__Dataset extract__:

╭──

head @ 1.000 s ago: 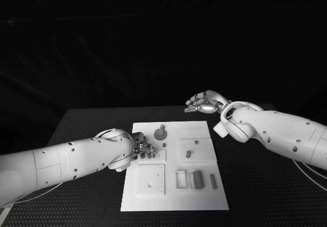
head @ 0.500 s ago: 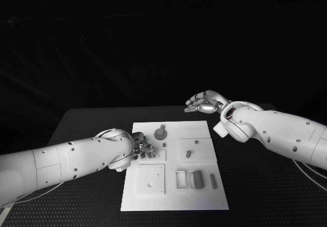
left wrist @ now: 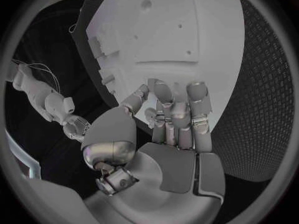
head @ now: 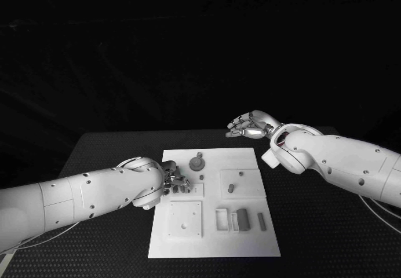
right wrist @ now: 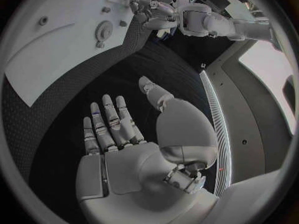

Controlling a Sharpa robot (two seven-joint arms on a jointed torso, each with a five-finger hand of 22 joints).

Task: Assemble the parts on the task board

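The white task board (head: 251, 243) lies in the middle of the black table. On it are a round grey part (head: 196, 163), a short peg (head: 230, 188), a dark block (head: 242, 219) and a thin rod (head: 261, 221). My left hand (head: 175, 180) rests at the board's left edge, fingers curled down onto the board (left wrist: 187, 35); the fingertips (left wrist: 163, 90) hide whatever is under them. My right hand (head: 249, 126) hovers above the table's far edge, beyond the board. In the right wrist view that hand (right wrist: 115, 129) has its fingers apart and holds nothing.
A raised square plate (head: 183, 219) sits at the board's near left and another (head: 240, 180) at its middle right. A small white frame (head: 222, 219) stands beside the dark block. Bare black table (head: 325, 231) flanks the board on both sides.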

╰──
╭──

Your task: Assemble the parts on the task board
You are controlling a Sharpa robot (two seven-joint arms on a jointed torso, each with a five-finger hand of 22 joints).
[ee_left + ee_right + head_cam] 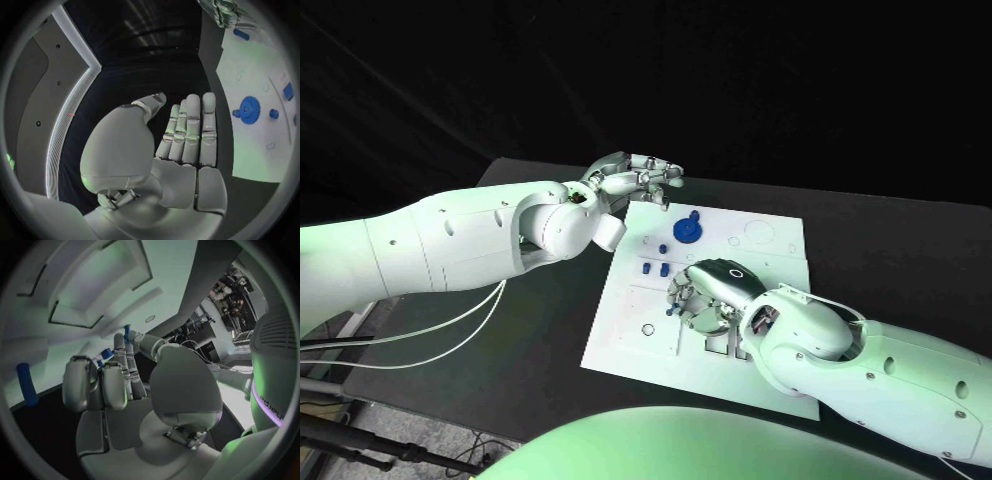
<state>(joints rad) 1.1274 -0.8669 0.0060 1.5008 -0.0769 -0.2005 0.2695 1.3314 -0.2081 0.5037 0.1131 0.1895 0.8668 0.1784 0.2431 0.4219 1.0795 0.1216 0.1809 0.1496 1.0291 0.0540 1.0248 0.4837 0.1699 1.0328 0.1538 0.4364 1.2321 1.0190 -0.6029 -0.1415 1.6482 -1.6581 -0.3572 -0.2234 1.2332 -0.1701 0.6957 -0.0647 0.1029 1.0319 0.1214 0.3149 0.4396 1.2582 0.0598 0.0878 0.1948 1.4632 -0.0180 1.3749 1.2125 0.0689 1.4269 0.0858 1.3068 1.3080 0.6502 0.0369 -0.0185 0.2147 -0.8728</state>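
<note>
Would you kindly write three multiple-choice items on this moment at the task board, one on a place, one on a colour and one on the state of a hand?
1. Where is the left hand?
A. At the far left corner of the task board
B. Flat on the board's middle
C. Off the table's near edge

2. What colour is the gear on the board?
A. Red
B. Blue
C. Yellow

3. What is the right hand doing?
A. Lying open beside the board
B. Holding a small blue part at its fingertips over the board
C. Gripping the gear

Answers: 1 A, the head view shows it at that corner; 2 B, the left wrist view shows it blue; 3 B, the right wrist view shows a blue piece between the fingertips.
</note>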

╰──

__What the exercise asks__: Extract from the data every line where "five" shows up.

__Result of this exercise__:
Controlling a Sharpa robot (two seven-joint arms on a jointed torso, each with a five-finger hand of 22 joints).
You are controlling a Sharpa robot (two seven-joint arms on a jointed torso, each with a five-finger hand of 22 joints).

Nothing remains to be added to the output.